I am interested to find a proof for the following upper bound.
$$\sum_{k=0}^{d}\begin{pmatrix}N-1\\k\end{pmatrix} \leq \frac{2N^d}{d!}$$
for $N\geq 3d$. I have tried to bound the sum by $(d+1)$ times the maximum of the binomial (attained at $k = d$), which yields the upper bound $2N^{d+1}/d!$ (worse by a factor of $N$).

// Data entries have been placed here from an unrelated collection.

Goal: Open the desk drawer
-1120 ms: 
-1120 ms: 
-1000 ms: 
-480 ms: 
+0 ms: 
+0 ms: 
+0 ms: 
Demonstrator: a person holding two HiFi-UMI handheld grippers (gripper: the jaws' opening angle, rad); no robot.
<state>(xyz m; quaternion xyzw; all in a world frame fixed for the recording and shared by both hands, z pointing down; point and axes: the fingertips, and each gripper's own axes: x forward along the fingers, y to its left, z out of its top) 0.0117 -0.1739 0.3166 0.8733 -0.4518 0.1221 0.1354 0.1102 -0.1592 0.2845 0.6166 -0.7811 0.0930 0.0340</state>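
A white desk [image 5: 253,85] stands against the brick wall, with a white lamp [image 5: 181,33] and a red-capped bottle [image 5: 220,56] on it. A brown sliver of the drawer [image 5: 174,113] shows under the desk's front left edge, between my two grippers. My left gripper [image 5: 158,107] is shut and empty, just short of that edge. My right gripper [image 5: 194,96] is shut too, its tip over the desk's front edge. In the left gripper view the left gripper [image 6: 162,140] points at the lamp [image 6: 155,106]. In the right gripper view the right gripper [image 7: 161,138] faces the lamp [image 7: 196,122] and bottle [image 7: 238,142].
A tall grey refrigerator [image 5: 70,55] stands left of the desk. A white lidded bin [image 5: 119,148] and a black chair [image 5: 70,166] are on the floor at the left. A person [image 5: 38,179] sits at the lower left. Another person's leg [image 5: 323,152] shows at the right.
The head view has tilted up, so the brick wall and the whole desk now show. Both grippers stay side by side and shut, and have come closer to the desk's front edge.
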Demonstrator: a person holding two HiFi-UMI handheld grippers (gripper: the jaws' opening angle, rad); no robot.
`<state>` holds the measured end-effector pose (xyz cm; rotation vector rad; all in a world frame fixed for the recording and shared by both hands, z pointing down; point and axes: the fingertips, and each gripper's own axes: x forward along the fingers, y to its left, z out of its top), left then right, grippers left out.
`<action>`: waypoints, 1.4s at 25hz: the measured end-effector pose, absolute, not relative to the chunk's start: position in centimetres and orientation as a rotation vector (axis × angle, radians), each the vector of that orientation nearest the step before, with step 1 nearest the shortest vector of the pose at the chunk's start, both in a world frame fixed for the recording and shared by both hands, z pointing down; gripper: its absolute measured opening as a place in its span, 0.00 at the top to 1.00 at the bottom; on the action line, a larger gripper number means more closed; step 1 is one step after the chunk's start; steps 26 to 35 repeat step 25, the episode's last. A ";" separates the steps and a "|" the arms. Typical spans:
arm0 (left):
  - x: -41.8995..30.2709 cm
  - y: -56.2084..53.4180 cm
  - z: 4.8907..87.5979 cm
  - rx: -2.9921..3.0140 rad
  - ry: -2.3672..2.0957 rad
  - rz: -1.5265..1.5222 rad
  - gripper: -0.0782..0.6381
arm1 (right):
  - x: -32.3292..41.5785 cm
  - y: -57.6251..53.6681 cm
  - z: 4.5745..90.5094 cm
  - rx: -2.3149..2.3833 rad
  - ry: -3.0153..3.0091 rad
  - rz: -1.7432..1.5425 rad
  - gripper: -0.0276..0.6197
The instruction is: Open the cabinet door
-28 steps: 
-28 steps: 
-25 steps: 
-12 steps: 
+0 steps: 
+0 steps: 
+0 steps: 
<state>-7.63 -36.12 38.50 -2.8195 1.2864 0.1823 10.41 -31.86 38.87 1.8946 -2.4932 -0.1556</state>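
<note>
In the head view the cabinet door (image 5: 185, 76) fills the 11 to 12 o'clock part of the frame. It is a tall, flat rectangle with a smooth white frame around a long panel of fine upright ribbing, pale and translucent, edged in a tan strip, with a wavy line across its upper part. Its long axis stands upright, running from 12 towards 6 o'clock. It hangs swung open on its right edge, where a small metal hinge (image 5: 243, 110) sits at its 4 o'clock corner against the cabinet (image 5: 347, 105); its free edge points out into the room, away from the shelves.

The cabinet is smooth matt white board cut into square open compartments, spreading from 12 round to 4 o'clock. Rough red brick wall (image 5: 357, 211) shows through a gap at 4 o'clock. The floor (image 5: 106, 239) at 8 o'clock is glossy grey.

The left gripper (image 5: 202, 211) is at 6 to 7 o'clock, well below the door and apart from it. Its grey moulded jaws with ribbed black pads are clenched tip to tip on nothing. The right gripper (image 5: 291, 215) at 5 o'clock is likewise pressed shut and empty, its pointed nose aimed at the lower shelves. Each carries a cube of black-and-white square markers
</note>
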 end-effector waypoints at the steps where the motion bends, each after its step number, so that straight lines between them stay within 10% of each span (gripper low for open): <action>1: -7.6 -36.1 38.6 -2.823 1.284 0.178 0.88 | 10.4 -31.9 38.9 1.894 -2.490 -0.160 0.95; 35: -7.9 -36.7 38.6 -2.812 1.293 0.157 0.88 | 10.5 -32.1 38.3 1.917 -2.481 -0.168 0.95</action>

However, I could not find a proof for the above inequality.
Any ideas on how to start the proof?
On
A different proof that works for $N>3d$. Using $(8.17.4)$ and $(8.17.5)$, your sum may be re-expresssed in terms of the incomplete beta function: $$ 2^{N - 1} I_{1/2} (N - d - 1,d + 1) = 2^{N - 1} \frac{{\Gamma (N)}}{{\Gamma (N - d - 1)d!}}\int_0^{1/2} {t^{N - d - 2} (1 - t)^d \mathrm{d}t} . $$ Now \begin{align*} \int_0^{1/2} {t^{N - d - 2} (1 - t)^d \mathrm{d}t} & = \int_0^{1/2} {t^{N - 2d - 2} t^d (1 - t)^d \mathrm{d}t} \\ & \le \frac{1}{{2^{2d} }}\int_0^{1/2} {t^{N - 2d - 2} \mathrm{d}t} = \frac{1}{{2^{N - 1} }}\frac{1}{{N - 2d - 1}}. \end{align*} So your sum is at most $$ \frac{1}{{N - 2d - 1}}\frac{{\Gamma (N)}}{{\Gamma (N - d - 1)d!}} = \frac{{N - d - 1}}{{N - 2d - 1}}\frac{{\Gamma (N)}}{{\Gamma (N - d)d!}} \le 2\frac{{\Gamma (N)}}{{\Gamma (N - d)d!}} \le \frac{{2N^d }}{{d!}}. $$
True when $d = 0$.
Suppose true up to $d-1$ for $d \geq 1$. Need \begin{align*} \frac{(N-1)!}{(N-d-1)!\ d!} &\leq \frac{2N^d}{d!} - \frac{2N^{d-1}}{(d-1)!} \\ &= \left(1 - \frac{d}{N} \right) \frac{2N^d}{d!} \text{,} \end{align*} simplifying to $$ \frac{(N-1)!}{(N-d-1)!} \leq \left(1 - \frac{d}{N} \right) 2 N^d \text{.} $$ The left-hand side is less than or equal to $N^d$ and (using the constraint between $N$ and $d$), the right-hand side is greater than or equal to $\frac{4}{3}N^d$.
(If the displayed inequality is a little mysterious, ask how each side of your inequality changes going from $d-1$ to $d$. In detail, write out \begin{align*} k &= 0 &&:& \frac{(N-1)!}{(N-1)!\ 0!} &\leq \frac{2N^0}{0!} \\ k &= 1 &&:& \frac{(N-1)!}{(N-1-1)!\ 1!} &\leq \frac{2N^1}{1!} - \frac{2N^0}{0!} \\ & &&& &\vdots \\ & &&& \frac{(N-1)!}{(N-k-1)!\ k!} &\leq \frac{2N^k}{k!} - \frac{2N^{k-1}}{(k-1)!} \\ & &&& &\vdots \\ k &= d &&:& \frac{(N-1)!}{(N-d-1)!\ d!} &\leq \frac{2N^d}{d!} - \frac{2N^{d-1}}{(d-1)!} \end{align*} Summing the left-hand sides gives the sum you ask about. Summing the right-hand sides telescopes to the term you want to compare with.)